To do »
Leaving out all pictures, transcribe the lines below exactly, from the first through the line containing "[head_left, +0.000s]".

Collected material »

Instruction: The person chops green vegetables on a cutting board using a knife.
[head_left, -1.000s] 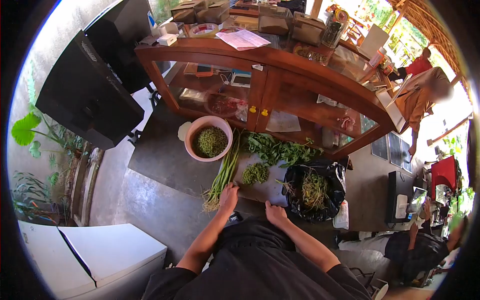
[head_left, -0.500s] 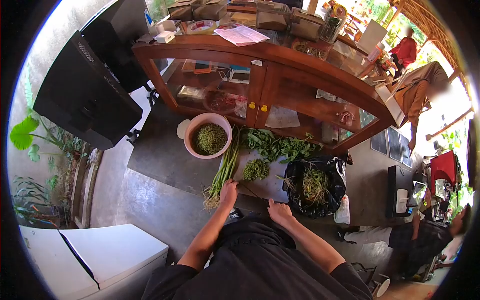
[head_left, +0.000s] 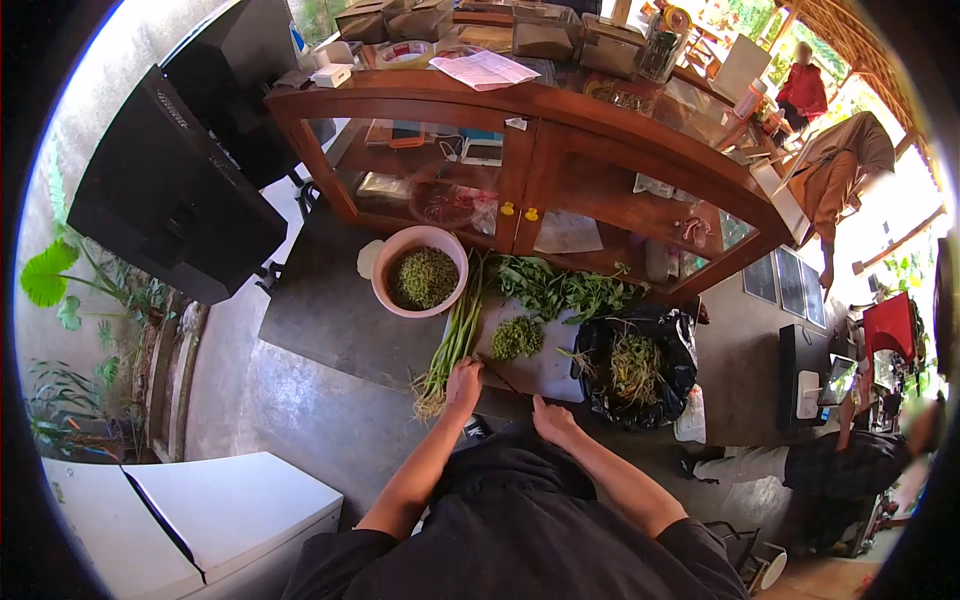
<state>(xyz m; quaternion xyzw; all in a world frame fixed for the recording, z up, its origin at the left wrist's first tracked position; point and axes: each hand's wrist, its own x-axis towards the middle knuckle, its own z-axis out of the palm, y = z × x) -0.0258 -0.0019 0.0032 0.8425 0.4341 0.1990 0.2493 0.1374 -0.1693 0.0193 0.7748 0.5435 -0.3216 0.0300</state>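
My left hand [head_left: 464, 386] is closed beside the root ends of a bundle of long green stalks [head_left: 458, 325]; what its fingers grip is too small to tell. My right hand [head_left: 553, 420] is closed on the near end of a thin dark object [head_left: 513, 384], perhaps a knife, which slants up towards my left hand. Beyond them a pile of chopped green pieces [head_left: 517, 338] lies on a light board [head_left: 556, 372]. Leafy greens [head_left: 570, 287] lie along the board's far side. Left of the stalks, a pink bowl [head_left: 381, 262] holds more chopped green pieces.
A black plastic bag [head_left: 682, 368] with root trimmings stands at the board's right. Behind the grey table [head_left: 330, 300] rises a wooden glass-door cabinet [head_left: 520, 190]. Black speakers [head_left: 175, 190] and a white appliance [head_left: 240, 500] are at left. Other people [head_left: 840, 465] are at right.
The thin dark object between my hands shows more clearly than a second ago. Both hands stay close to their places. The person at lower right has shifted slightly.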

Solution for this exercise »
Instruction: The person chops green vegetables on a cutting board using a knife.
[head_left, -1.000s] 
[head_left, -0.500s] 
[head_left, +0.000s] 

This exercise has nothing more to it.